She didn’t go to class, but stood outside, waiting to see Ivan. She forgot to get the dry cleaning, including an important business suit Angela needed for work the next day. She forgot that she was supposed to pick up Molly’s prescription after school. Instead, she waited until Angela and Molly were out of the house, and then she called Ivan to come over and as soon as he stepped in the house, they were taking each other’s clothes off, they were heading for her room.
“Where have you been?” Angela screamed at Suzanne when she came back to the house at four in the morning, Suzanne’s mouth all swollen from kissing Ivan, her clothes rumpled from taking them off and putting them on again. “What is wrong with you?” Angela shouted when she came home to find the house looking like a cyclone had swept through it, no groceries in the cupboards, no dinner made, because this time, it was Molly who forgot. “What is going on here?” Angela shouted.
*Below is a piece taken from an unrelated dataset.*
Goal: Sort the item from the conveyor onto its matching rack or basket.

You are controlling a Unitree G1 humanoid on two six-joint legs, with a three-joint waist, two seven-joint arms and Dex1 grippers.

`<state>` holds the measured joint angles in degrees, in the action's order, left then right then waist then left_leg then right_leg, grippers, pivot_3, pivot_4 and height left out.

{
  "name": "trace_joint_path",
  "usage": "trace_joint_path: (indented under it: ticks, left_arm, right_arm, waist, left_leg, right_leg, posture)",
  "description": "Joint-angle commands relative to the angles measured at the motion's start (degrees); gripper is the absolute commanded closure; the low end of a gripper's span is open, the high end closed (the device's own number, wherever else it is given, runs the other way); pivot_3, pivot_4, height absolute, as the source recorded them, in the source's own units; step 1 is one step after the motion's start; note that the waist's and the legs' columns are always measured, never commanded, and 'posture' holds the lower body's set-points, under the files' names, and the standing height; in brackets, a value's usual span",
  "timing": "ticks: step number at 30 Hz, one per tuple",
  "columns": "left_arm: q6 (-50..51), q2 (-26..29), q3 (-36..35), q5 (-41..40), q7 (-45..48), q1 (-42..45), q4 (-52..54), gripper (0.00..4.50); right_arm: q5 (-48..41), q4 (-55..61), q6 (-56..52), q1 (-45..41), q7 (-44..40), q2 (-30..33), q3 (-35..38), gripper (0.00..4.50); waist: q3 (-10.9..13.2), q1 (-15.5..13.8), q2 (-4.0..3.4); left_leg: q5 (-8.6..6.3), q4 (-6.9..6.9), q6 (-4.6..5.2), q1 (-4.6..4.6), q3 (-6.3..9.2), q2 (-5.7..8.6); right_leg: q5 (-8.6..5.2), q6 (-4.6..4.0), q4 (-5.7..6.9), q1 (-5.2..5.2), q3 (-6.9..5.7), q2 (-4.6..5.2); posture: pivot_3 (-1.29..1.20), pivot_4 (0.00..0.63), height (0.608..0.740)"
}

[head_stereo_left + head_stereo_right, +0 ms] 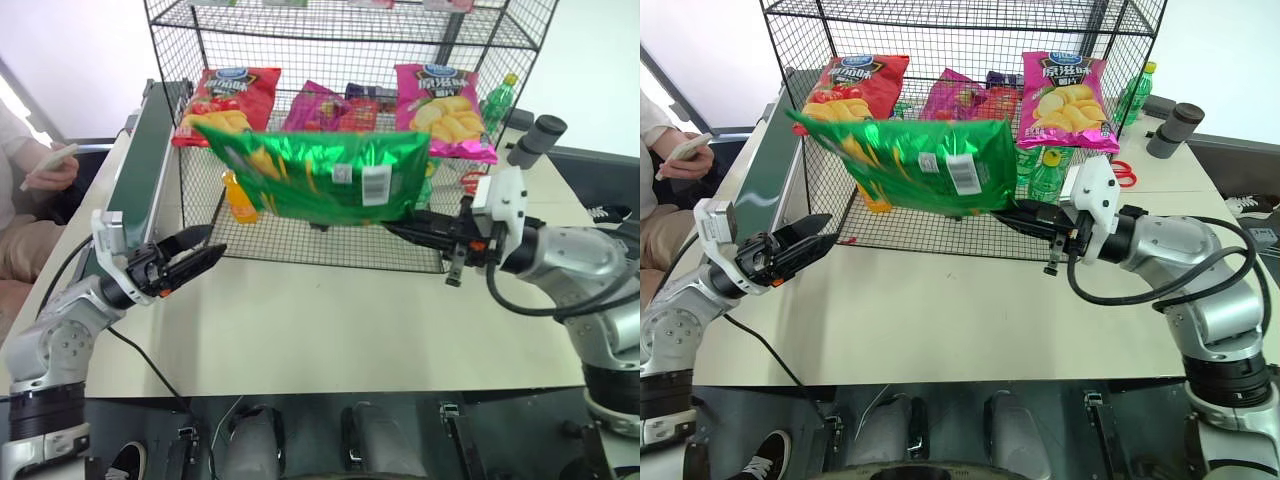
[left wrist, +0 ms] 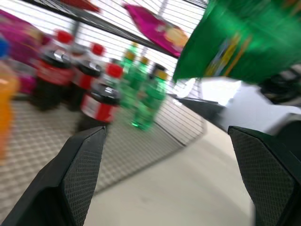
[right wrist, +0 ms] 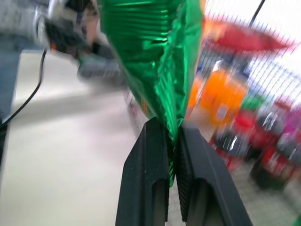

But Suzanne knew that the answer wasn’t what, but who, and that there was nothing she or anyone could do about it. “The school called me about you,” Angela accused her. She was angry that she had to take time off work to go talk to Suzanne’s principal because Suzanne had skipped so many classes. She was even more furious when she had to go to Woolworth’s to talk the manager out of pressing charges because Suzanne had shoplifted ten dollars’ worth of gold-tone earrings because she had been thinking about Ivan so hard, about how lucky she was, that she had walked past the register, the money fisted in her hand, and no matter how Suzanne had explained it to the store, they hadn’t believed her for a minute. “Why can’t you be good like your sister?” Angela raved.
Their fights got worse and worse. It wasn’t about her taking care of Molly anymore, who was nearly thirteen now and certainly able to take care of herself. Suzanne knew it wasn’t even about her taking care of the house, which Molly was starting to do anyway. It was about all those people looking down on Angela again, thinking she wasn’t handling things well. It was about Angela having to cancel important dates with Lars because she had to stay at home and make sure Suzanne was going to be there, too. And it made Angela furious.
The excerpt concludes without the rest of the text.